— Exercise —
What lines below contain the string "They"? List them all.

((

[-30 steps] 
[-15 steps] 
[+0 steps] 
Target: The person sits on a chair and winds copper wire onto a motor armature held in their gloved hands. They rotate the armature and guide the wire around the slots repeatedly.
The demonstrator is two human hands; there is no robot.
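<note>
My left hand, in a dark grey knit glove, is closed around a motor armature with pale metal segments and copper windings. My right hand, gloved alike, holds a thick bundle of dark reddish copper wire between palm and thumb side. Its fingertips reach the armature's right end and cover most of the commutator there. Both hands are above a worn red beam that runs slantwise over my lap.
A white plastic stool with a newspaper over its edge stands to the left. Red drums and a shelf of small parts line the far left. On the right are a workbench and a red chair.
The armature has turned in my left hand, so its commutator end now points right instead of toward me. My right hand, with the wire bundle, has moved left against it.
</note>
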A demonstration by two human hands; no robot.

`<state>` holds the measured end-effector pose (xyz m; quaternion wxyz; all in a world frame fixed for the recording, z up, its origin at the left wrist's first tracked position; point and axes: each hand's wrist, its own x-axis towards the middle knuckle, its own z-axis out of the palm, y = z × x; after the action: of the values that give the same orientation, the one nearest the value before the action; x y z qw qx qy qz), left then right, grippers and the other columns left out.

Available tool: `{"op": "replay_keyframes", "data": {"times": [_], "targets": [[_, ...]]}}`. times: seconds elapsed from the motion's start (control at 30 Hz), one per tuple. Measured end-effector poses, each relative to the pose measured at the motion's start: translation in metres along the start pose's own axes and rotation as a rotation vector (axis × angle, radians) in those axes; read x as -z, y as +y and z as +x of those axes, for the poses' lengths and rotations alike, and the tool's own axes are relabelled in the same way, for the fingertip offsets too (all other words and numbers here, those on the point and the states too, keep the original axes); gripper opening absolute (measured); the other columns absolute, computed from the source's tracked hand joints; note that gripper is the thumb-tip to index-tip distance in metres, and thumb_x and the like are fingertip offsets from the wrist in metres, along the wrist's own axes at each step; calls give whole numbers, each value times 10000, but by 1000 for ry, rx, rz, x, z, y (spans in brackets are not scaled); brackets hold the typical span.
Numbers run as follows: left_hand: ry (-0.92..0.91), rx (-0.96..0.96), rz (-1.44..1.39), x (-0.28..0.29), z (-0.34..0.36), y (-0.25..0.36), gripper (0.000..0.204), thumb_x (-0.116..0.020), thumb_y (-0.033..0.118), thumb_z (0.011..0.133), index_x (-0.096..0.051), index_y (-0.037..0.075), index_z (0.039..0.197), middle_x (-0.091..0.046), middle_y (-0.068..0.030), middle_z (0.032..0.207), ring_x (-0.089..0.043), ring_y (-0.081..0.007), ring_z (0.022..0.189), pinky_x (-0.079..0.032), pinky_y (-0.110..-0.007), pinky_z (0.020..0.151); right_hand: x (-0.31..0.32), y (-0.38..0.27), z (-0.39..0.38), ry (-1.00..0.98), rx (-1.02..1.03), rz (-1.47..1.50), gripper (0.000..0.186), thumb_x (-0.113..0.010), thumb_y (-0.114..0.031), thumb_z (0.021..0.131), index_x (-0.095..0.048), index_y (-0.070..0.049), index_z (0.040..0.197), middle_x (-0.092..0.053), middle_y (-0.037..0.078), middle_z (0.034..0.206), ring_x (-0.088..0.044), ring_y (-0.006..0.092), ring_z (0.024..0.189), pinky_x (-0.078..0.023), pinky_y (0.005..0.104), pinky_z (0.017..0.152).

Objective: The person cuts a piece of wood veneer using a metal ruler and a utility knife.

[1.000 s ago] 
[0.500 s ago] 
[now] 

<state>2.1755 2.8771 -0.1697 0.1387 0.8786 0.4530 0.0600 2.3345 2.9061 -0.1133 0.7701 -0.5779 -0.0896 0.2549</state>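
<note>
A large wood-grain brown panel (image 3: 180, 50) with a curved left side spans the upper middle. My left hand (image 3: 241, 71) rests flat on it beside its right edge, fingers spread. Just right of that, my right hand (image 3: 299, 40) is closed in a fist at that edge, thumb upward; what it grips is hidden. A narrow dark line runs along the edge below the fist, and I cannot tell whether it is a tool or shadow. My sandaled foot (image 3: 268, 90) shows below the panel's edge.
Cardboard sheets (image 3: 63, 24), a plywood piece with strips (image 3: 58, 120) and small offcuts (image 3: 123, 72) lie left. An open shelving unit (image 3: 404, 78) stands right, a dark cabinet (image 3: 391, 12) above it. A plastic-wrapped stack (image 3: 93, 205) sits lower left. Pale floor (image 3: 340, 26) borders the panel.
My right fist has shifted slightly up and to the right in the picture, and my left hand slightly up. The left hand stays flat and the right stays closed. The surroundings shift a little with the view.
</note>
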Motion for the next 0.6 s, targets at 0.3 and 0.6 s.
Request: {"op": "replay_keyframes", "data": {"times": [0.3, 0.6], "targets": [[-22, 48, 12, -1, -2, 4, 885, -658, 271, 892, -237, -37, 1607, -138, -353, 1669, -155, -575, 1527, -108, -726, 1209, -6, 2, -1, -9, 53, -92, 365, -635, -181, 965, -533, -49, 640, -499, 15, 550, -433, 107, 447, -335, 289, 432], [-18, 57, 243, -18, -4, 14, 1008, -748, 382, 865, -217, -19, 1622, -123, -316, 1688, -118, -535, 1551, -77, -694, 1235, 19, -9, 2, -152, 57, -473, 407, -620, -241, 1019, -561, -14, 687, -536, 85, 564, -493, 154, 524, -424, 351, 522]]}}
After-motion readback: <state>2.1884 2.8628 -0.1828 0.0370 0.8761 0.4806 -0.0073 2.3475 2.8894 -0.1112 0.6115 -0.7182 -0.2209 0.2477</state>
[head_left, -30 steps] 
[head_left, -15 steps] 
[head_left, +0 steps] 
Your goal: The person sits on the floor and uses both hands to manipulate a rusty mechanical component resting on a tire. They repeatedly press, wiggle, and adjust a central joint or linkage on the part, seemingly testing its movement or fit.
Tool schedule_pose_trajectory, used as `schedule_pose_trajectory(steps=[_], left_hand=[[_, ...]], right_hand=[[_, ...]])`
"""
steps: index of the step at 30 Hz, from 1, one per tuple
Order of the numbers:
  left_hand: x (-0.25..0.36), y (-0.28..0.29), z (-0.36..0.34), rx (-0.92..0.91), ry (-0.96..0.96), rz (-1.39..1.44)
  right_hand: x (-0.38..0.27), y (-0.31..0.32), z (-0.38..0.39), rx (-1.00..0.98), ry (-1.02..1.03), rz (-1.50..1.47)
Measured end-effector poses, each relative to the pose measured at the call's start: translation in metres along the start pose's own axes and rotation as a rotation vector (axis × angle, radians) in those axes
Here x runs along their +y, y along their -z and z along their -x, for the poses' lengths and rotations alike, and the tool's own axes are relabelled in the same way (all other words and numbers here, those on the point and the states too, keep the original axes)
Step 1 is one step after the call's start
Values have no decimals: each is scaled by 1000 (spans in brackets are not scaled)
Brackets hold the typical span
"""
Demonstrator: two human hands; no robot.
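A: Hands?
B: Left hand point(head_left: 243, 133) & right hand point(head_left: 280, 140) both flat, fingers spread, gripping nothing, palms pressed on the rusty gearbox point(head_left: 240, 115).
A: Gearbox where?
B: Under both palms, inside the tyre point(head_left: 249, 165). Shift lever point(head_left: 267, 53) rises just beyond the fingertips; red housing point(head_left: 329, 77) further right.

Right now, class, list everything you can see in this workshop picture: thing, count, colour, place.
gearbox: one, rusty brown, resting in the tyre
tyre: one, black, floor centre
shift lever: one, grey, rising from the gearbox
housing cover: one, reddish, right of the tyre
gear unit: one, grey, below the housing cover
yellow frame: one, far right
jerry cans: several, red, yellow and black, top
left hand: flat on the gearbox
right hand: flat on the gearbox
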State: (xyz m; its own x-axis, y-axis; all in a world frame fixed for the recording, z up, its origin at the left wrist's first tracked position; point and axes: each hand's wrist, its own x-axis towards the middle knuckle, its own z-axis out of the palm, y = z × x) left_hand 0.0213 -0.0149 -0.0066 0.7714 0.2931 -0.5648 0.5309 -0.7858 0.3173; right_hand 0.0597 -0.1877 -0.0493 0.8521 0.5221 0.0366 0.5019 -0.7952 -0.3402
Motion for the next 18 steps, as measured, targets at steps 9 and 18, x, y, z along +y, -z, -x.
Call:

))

— The completed task —
Target: The person sits on a chair and winds copper wire onto a motor armature held in their gloved hands. They rotate the armature and guide the wire around the slots repeatedly.
Your goal: The person sits on the floor and uses both hands to manipulate a rusty mechanical component resting on a tire. They repeatedly press, wiggle, and adjust a central joint or linkage on the part, seemingly testing its movement or fit.

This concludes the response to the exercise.